Task details => Find the string "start" in the data, then copy every line where it is found.

Input data =>

<<<<

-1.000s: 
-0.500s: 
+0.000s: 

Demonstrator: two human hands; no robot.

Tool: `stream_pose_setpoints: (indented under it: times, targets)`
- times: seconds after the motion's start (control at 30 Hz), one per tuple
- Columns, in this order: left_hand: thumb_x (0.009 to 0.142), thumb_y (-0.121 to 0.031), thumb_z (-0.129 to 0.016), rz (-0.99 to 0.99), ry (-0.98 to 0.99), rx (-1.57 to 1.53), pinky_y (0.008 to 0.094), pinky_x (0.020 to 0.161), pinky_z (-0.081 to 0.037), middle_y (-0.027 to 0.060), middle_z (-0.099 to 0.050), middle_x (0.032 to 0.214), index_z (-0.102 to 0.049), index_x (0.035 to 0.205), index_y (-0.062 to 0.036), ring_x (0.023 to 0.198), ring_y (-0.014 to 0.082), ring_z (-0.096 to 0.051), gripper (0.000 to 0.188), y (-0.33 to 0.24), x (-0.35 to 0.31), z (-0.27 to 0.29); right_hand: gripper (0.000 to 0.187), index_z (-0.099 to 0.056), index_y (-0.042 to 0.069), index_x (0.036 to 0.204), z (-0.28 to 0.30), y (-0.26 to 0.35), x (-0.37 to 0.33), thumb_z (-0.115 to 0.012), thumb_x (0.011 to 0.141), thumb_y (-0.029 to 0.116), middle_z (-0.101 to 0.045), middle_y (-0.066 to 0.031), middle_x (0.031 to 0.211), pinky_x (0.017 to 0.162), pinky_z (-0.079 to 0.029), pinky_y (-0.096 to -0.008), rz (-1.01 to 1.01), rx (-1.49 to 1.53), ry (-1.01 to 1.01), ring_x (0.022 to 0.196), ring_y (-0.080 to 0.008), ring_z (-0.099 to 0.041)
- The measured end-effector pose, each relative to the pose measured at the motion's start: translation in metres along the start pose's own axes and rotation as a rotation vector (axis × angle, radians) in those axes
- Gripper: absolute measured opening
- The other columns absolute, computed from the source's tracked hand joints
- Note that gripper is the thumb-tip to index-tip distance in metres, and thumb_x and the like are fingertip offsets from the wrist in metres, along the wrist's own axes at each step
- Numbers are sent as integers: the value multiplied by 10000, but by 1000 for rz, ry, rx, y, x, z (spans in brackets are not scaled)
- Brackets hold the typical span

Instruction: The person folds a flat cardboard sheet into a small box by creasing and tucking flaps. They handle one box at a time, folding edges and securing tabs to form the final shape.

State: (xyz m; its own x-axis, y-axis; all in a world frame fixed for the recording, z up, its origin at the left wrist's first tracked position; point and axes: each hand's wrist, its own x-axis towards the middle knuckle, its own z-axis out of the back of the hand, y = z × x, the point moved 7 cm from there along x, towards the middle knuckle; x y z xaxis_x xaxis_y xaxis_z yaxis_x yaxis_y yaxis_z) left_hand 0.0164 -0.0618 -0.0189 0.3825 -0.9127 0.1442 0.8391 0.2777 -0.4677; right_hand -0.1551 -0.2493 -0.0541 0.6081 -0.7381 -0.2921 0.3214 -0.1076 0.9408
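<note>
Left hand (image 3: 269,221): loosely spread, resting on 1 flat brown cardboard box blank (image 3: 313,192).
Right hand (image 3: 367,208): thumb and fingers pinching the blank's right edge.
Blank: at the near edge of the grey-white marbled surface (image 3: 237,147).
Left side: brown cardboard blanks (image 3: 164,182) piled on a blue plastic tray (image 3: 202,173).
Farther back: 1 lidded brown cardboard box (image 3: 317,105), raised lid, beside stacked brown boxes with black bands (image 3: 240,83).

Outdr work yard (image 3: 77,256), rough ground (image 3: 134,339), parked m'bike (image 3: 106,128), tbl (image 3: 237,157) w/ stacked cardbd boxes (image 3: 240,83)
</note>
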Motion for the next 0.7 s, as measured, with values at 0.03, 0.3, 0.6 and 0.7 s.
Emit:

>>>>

Expected answer =>
- times: seconds after the motion's start (control at 30 Hz), one per tuple
- The measured end-effector pose, each relative to the pose measured at the motion's start: translation in metres along the start pose's own axes and rotation as a rotation vector (axis × angle, radians) in those axes

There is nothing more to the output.